Most useful audiences combine a few rules. Here are common patterns and the rules behind them:

E-commerce & retail

  • Mobile shoppers on category pages — a sticky app-download bar only where it belongs. Device & System = mobile AND Pages Visited path contains /category.
  • Cart abandoners with a high-value cart — an exit-intent discount worth showing. E-commerce = added to cart, not purchased AND Cart value > $150.
  • Repeat buyers of one brand — cross-sell within that brand. E-commerce = purchased AND Filter by brand = Acme AND Number of products purchased ≥ 2.
  • Browsers who never bought — a first-order incentive. Product Interactions = viewed 3+ products AND NOT any purchase this session.
  • Price-sensitive shoppers — lead with deals. Filter by price range = under $50 OR Search Keywords contains “cheap” / “discount”.

B2B & SaaS

  • High-intent trial users on pricing — a “talk to sales” prompt. User / CRM data lifecycle = Trial AND Pages Visited = /pricing this session AND Visitor Type = returning.
  • Named accounts, still anonymous — an ABM banner before they ever fill a form. Integrations (6sense / Clearbit) company = target-account list.
  • Enterprise-sized visitors — route to the enterprise plan. User / CRM data company size > 500 OR lifetime value > $10k.
  • Engaged blog readers — a newsletter or demo CTA. Content Interaction = read 2+ posts AND Time on Site > 2 min.

Geo, timing & context

  • Weekend sale, one countryDate & Time = Sat–Sun AND Countries = Canada.
  • Rainy-day promoWeather = raining AND Pages Visited = outerwear category.
  • Paid-traffic landing experience — match the ad’s message. Traffic Source = paid (UTM) AND Landing Page = the campaign page.
  • New vs. returning welcome — a first-time intro vs. a “welcome back.” Visitor Type = new for one campaign, returning for the other (use an audience group so they don’t collide).

Exclusions & QA

  • Exclude your own team — keep internal traffic out of stats. NOT IP Addresses = office range.
  • Exclude existing customers from an acquisition offerNOT User Lists = current-customers CSV.
  • Desktop-only rich experience — a layout that needs the space. Device & System = desktop AND Screen size ≥ large.

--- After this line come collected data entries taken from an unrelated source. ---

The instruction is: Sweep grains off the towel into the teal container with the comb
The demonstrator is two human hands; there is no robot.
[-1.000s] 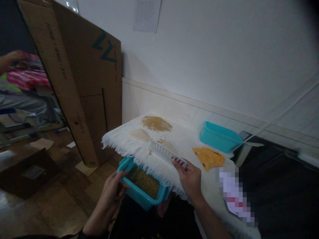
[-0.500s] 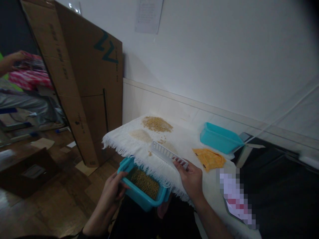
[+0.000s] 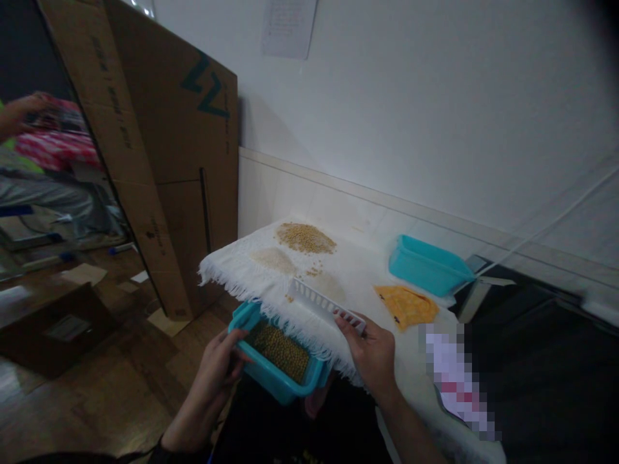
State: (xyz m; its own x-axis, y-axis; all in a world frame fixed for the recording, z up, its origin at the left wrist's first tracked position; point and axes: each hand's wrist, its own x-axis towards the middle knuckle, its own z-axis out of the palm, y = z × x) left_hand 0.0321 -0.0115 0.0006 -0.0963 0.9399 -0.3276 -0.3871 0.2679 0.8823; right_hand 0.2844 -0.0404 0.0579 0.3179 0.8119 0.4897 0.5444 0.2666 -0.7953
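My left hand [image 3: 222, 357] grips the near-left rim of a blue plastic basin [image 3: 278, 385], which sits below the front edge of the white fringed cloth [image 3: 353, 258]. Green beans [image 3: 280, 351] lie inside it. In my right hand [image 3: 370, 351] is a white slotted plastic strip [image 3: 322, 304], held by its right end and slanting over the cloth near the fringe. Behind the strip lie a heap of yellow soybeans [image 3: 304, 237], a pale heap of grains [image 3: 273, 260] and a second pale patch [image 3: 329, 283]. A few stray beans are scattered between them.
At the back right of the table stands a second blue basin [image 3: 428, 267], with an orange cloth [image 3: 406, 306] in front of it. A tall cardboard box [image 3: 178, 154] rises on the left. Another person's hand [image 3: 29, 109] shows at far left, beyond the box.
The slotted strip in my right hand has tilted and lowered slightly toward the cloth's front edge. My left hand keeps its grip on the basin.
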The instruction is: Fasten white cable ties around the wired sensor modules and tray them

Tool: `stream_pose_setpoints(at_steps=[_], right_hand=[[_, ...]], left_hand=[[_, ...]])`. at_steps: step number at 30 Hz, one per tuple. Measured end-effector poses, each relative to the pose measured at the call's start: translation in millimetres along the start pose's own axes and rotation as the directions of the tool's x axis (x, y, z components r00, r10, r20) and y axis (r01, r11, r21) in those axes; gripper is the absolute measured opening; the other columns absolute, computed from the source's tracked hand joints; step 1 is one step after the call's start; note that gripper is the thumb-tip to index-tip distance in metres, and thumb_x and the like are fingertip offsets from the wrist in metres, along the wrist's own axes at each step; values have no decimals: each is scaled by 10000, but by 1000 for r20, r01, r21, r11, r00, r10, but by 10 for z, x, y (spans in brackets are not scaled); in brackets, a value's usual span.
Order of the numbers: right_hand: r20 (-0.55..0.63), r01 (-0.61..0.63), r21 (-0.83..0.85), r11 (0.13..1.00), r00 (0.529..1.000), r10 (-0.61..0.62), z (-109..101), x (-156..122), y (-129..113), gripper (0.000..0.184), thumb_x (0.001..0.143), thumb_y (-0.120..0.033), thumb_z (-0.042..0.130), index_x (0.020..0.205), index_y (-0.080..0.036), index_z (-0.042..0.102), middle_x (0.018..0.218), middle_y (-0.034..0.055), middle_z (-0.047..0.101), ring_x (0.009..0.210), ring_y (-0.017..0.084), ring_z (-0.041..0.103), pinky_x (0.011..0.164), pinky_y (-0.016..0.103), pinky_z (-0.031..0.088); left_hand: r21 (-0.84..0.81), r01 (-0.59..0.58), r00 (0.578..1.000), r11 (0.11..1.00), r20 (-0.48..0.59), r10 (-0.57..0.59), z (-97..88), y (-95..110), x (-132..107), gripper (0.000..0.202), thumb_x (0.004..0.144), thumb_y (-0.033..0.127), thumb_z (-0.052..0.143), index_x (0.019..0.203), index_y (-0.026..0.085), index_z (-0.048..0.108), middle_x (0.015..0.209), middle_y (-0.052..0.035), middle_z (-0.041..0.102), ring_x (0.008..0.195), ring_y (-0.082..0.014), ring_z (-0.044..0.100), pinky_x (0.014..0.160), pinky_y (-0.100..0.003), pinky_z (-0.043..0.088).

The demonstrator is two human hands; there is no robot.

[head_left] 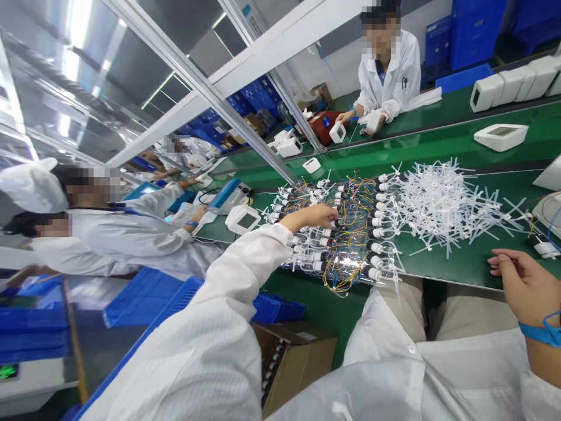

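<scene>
Green bench (438,263): my left hand (313,216) pinches one wired motor (337,223) from the pile, right hand (526,286) loosely open; next, I judge, lifting clear without snagging.

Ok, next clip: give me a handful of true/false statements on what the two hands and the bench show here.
1. The left hand reaches into the pile of small wired motors. True.
2. The right hand grips a white cross-shaped tube connector. False: it is open and holds nothing, resting at the edge of the green bench.
3. The heap of white connectors lies right of the motors. True.
4. The right wrist wears a red strap. False: the wrist strap is blue.
5. The person across the bench holds a small white housing. True.
</scene>
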State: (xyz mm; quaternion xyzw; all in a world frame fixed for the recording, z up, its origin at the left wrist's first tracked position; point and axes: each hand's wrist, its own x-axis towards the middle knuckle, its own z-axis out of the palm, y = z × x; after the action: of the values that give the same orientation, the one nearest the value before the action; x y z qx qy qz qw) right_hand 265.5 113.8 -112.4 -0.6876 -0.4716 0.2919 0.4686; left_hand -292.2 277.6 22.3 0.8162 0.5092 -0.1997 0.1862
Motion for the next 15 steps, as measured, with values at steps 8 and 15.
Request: stream_pose_setpoints(at_steps=[8,15], right_hand=[[3,48,-4,999,999,-48,0,-3,3,341,985,-501,655,1140,-248,823,947,65,856,803,284,844,815,410,674],[2,28,15,1000,1000,-28,4,-3,-16,313,975,-484,653,1114,-257,818,947,55,853,808,278,835,834,405,655]], left_hand=[[55,73,997,996,1,-73,-110,61,-113,280,998,216,690,1263,218,783,1245,-63,852,1016,-215,748,963,-324,537],[167,111,992,980,-75,-100,5,169,-71,265,968,232,731,1215,259,822,981,-48,838,982,-242,740,978,-340,529]])
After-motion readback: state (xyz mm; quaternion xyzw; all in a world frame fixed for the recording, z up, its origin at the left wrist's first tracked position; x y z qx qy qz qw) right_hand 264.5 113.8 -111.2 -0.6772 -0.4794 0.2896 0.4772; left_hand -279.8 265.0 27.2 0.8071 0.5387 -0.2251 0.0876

Tips for accurate targeting

  • Start broad, then narrow. Add one rule, watch the audience forecast, then tighten — it’s easier than debugging a huge rule set at once.
  • Use the scope selector deliberately. “Current page” and “this session” answer different questions; mixing them up is the most common targeting mistake.
  • Verify with real visitors. The forecast and the QA Simulator let you confirm you’re catching the right people, not just the right number.